● REQUIRED WORK
Whatever pictures appear, omit them, and repeat the data below exactly.

·····

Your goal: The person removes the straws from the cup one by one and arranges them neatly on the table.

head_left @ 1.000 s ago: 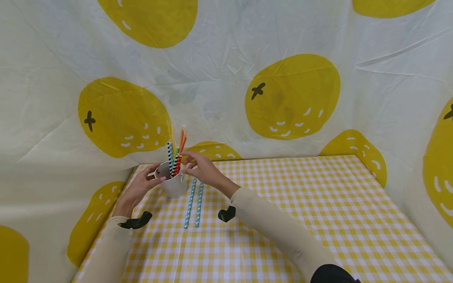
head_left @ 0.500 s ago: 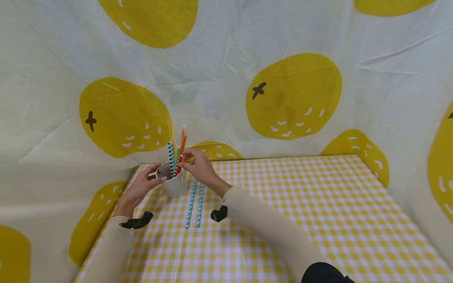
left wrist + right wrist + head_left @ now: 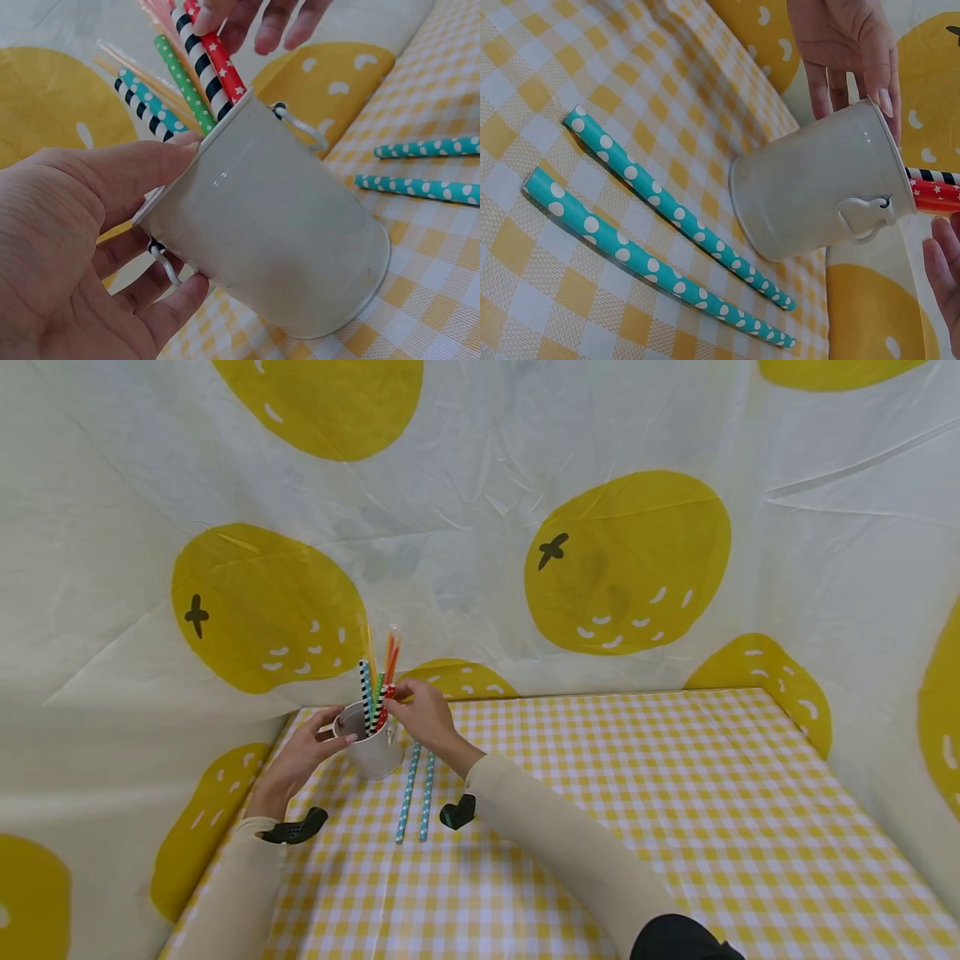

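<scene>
A small white metal bucket point(image 3: 378, 758) with side handles stands on the table, holding several patterned straws. My left hand point(image 3: 302, 758) grips its left side, thumb at the rim and fingers round the wall by a handle point(image 3: 166, 266). My right hand point(image 3: 427, 717) is at the bucket's right rim and pinches a red straw with white stars point(image 3: 223, 67). Close beside that straw is a black-and-white striped straw point(image 3: 202, 66); a green dotted straw point(image 3: 182, 81) and a teal dotted straw point(image 3: 154, 101) lean further left.
Two teal straws with white dots, a left one point(image 3: 407, 797) and a right one point(image 3: 427, 797), lie side by side before the bucket on the yellow checked tablecloth point(image 3: 637, 802). A lemon-print curtain point(image 3: 465, 585) hangs behind the table. Orange straws in clear wrap point(image 3: 392, 652) stick up from the bucket.
My right hand has come slightly left and its fingers have closed on the red straw at the rim. My left hand keeps its grip on the bucket.
</scene>
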A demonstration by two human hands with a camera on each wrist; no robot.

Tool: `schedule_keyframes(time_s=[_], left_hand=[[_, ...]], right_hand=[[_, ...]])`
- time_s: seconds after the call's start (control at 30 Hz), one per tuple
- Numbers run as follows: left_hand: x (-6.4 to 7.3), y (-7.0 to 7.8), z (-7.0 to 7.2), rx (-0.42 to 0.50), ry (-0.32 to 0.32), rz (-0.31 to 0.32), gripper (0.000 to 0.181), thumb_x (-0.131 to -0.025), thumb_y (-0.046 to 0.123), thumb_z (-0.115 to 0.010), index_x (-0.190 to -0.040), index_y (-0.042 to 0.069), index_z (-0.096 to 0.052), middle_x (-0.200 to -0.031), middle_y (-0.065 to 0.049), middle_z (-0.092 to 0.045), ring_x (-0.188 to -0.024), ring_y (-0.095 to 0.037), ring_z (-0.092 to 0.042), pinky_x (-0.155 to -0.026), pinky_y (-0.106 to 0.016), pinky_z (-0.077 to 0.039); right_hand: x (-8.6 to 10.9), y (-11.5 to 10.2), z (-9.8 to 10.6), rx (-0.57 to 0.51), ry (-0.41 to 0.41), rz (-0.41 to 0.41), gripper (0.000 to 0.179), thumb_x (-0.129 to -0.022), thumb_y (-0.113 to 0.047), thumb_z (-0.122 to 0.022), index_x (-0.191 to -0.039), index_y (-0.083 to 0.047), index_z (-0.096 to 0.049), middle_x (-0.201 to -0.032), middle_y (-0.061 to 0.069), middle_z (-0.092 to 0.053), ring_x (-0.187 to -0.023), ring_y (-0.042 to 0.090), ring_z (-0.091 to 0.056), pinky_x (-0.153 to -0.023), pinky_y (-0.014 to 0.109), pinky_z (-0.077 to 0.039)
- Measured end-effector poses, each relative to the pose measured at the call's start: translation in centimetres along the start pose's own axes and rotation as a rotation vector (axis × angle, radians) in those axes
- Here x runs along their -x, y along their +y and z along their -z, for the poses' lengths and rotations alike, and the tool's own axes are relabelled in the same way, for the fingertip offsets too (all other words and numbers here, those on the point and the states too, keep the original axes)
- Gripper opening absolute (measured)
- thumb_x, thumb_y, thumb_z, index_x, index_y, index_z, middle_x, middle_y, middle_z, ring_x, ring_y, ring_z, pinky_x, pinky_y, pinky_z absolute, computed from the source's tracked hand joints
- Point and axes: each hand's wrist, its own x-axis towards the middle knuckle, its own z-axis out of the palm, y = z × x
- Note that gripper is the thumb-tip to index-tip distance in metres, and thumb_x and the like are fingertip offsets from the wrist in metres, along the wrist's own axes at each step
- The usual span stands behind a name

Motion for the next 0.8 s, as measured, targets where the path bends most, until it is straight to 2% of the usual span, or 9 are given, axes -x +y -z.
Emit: schedule_keyframes(time_s=[0.33,0.6,0.8], left_hand=[[-0.3,0.2,-0.2,-0.008,-0.008,0.006,0.08,-0.099,0.025,-0.069,-0.162,0.008,-0.022,-0.163,-0.02,-0.022,-0.146,-0.043,-0.031,-0.105,-0.04,-0.04],[-0.4,-0.1,-0.2,-0.012,-0.001,0.012,0.083,-0.098,0.025,-0.071,-0.162,0.008,-0.021,-0.164,-0.02,-0.021,-0.146,-0.045,-0.03,-0.111,-0.055,-0.033],[-0.5,-0.2,-0.1,-0.051,0.007,0.016,0.087,-0.095,0.027,-0.074,-0.162,0.008,-0.022,-0.162,-0.02,-0.024,-0.145,-0.044,-0.03,-0.112,-0.057,-0.032]], right_hand=[[0.0,0.1,0.8,-0.052,-0.05,-0.003,0.014,-0.097,-0.021,-0.072,-0.106,-0.01,-0.071,-0.099,0.0,-0.072,-0.088,0.011,-0.068,-0.078,0.024,-0.054],[-0.3,-0.1,1.9,-0.12,-0.047,0.061,0.017,-0.098,-0.02,-0.07,-0.111,-0.009,-0.07,-0.099,0.001,-0.072,-0.09,0.014,-0.069,-0.079,0.023,-0.055],[-0.4,-0.3,2.8,-0.136,-0.028,0.096,0.019,-0.099,-0.018,-0.069,-0.114,-0.007,-0.068,-0.105,0.005,-0.071,-0.095,0.02,-0.069,-0.082,0.024,-0.054]])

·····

● REPLY
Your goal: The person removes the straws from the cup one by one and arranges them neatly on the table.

head_left @ 1.000 s ago: 
head_left @ 0.500 s ago: 
left wrist + right wrist + head_left @ now: 

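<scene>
A small white metal bucket point(image 3: 378, 758) with side handles stands on the table, holding several patterned straws. My left hand point(image 3: 302, 758) grips its left side, thumb at the rim and fingers round the wall by a handle point(image 3: 166, 266). My right hand point(image 3: 427, 717) is at the bucket's right rim and pinches a red straw with white stars point(image 3: 223, 67). Close beside that straw is a black-and-white striped straw point(image 3: 202, 66); a green dotted straw point(image 3: 182, 81) and a teal dotted straw point(image 3: 154, 101) lean further left.
Two teal straws with white dots, a left one point(image 3: 407, 797) and a right one point(image 3: 427, 797), lie side by side before the bucket on the yellow checked tablecloth point(image 3: 637, 802). A lemon-print curtain point(image 3: 465, 585) hangs behind the table. Orange straws in clear wrap point(image 3: 392, 652) stick up from the bucket.
My right hand has come slightly left and its fingers have closed on the red straw at the rim. My left hand keeps its grip on the bucket.
</scene>
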A demonstration by two human hands with a camera on each wrist; no robot.

Tool: `schedule_keyframes(time_s=[_], left_hand=[[_, ...]], right_hand=[[_, ...]])`
- time_s: seconds after the call's start (control at 30 Hz), one per tuple
- Numbers run as follows: left_hand: x (-6.4 to 7.3), y (-7.0 to 7.8), z (-7.0 to 7.2), rx (-0.42 to 0.50), ry (-0.32 to 0.32), rz (-0.31 to 0.32), gripper (0.000 to 0.181), thumb_x (-0.131 to -0.025), thumb_y (-0.046 to 0.123), thumb_z (-0.115 to 0.010), index_x (-0.190 to -0.040), index_y (-0.042 to 0.069), index_z (-0.096 to 0.052), middle_x (-0.200 to -0.031), middle_y (-0.065 to 0.049), middle_z (-0.092 to 0.045), ring_x (-0.188 to -0.024), ring_y (-0.095 to 0.037), ring_z (-0.092 to 0.042), pinky_x (-0.155 to -0.026), pinky_y (-0.106 to 0.016), pinky_z (-0.077 to 0.039); right_hand: x (-8.6 to 10.9), y (-11.5 to 10.2), z (-9.8 to 10.6), rx (-0.57 to 0.51), ry (-0.41 to 0.41), rz (-0.41 to 0.41), gripper (0.000 to 0.179), thumb_x (-0.129 to -0.022), thumb_y (-0.113 to 0.047), thumb_z (-0.122 to 0.022), index_x (-0.191 to -0.039), index_y (-0.083 to 0.047), index_z (-0.096 to 0.049), middle_x (-0.201 to -0.032), middle_y (-0.061 to 0.069), middle_z (-0.092 to 0.053), ring_x (-0.187 to -0.023), ring_y (-0.042 to 0.090), ring_z (-0.091 to 0.056), pinky_x (-0.153 to -0.023), pinky_y (-0.014 to 0.109), pinky_z (-0.077 to 0.039)
- Measured end-effector poses, each relative to the pose measured at the call's start: translation in centimetres along the start pose's own axes and rotation as a rotation vector (axis × angle, radians) in those axes
- Here x runs along their -x, y along their +y and z along their -z, for the poses' lengths and rotations alike, and the tool's own axes are relabelled in the same way, for the fingertip offsets too (all other words and numbers here, those on the point and the states too, keep the original axes)
- Gripper opening absolute (measured)
- thumb_x, thumb_y, thumb_z, index_x, index_y, index_z, middle_x, middle_y, middle_z, ring_x, ring_y, ring_z, pinky_x, pinky_y, pinky_z absolute, computed from the source's tracked hand joints
- Point and axes: each hand's wrist, its own x-axis towards the middle knuckle, its own z-axis out of the palm, y = z × x
- Note that gripper is the thumb-tip to index-tip distance in metres, and thumb_x and the like are fingertip offsets from the wrist in metres, along the wrist's own axes at each step
- The usual span stands behind a name

Motion for the next 0.8 s, as measured, targets where the path bends most, until it is straight to 2% of the usual span, or 9 are given, axes -x +y -z.
Emit: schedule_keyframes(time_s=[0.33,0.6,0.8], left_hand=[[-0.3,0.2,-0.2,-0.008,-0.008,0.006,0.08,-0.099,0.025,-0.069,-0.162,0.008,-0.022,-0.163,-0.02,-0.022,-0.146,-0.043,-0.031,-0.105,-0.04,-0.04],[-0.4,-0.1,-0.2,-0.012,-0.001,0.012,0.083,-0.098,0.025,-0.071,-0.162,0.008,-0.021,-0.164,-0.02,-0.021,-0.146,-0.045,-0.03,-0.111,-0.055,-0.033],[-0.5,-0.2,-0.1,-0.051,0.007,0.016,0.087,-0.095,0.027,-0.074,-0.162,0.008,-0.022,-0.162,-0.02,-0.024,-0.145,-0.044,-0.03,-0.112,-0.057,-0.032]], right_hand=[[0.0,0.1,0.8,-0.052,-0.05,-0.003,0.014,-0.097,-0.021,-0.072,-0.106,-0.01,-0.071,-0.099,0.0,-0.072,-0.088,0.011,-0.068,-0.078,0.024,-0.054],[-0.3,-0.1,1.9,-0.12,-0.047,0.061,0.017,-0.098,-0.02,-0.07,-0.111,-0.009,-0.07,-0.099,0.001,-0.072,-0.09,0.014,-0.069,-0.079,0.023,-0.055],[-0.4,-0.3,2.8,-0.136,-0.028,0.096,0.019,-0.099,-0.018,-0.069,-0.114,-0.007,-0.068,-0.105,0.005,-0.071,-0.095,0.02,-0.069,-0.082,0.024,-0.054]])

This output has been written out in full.